ICB (Immune Checkpoint Blockade) works in only 10-30% of all cancer patients. In colorectal cancer (CRC), PD-1/-L1 antibodies are efficacious in MSI-high patients, which make up around 15% of CRC tumors. Up to 80% of CRC is microsatellite stable (MSS) and considered to be chromosomally unstable (CIN+). Tumors with high chromosome instability generate micronuclei, the rupture of which releases DNA into the cytosol, which is sensed by cGAS, leading to the production of the anti-tumor STING pathway activator, cGAMP. ENPP1 (which hydrolyses cGAMP, thus suppressing STING activation) is often highly expressed in these tumors and correlates with poor patient outcomes and resistance to anti PD-1/PD-L1 antibodies.

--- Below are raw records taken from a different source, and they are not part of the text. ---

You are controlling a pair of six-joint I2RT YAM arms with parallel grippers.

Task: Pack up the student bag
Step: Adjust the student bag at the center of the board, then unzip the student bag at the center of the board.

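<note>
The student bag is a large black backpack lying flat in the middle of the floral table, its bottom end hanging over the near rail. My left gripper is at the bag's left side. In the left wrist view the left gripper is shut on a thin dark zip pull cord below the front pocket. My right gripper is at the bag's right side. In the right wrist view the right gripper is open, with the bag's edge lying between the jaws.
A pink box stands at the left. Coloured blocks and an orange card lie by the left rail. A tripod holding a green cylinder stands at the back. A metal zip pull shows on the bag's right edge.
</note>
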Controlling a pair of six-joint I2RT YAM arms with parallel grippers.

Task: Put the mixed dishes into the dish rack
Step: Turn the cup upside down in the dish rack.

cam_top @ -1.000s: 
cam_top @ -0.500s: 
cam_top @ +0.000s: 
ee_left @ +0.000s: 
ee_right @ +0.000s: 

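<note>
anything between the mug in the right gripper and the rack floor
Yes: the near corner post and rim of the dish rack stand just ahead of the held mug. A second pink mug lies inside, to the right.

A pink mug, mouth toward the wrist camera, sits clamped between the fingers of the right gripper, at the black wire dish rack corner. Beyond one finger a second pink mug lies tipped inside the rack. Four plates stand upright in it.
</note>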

By driving STING pathway activity, inhibition of ENPP1 may therefore represent a useful treatment for a subset of anti-PD-1/L-1 resistant tumors that exhibit reduced tumor T cell activity and infiltration.
The combination of ENPP1 inhibitors with anti-PD-1/PD-L1 antibodies has great potential in immuno-oncology.

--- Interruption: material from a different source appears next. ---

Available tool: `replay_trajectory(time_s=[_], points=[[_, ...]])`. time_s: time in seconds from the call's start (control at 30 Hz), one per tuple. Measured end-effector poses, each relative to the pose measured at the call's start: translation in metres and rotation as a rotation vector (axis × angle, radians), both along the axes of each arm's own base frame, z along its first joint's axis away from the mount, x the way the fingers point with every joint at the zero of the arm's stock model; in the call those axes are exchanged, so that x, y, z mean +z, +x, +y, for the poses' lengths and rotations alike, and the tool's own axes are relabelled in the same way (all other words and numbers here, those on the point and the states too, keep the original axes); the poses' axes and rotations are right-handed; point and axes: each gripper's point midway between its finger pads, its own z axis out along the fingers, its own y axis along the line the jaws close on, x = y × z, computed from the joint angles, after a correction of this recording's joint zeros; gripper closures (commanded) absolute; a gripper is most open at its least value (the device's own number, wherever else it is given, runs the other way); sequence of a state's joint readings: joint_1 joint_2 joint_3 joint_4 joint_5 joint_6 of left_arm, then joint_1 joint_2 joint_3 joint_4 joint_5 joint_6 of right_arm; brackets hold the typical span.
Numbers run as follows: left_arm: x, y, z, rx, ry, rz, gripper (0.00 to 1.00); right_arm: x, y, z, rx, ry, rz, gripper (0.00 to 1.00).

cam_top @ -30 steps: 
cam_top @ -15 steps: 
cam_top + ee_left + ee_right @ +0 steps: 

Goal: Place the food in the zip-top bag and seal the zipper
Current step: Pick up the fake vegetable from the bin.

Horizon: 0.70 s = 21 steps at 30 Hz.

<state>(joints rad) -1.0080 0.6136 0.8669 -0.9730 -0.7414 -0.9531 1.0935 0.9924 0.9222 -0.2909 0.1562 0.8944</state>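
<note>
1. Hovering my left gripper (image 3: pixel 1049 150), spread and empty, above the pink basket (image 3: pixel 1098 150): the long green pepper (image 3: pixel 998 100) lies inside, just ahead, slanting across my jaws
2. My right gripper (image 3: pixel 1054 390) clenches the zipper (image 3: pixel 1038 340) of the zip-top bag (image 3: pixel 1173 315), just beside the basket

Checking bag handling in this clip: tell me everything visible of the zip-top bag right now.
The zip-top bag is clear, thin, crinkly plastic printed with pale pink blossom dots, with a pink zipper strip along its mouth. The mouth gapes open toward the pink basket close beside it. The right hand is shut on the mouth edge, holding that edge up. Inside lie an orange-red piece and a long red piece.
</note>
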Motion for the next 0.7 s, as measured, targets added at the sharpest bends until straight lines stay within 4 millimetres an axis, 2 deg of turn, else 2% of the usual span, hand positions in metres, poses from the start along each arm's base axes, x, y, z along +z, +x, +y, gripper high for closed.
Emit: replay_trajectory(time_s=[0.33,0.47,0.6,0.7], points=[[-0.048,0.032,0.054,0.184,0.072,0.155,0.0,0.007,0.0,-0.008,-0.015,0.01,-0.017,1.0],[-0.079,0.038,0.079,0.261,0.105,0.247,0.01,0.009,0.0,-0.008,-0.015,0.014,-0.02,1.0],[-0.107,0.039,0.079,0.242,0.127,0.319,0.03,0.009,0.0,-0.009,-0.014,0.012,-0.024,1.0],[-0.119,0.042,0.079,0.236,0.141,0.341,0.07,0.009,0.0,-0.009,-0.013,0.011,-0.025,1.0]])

Combination therapy with anti-PD-1/PD-L1 antibodies:
ENPP1 inhibitor as a tumor microenvironment modulator resulted in increased T cell infiltration into solid tumors
Enhanced efficacy for anti-PD-1/PD-L1 antibodies in both MSS and MSI-h cancers
About ISM5939
According to preclinical data, ISM5939 demonstrated robust anti-tumor efficacy in in vivo studies, while showing favorable safety profile, as well as in vitro ADMET and in vivo pharmacokinetic profiles.
Insilico utilized proprietary generative AI engines affiliated to Pharma.AI to accelerate the early development of ISM5939, obtaining the lead compound within 3 months of project initiation.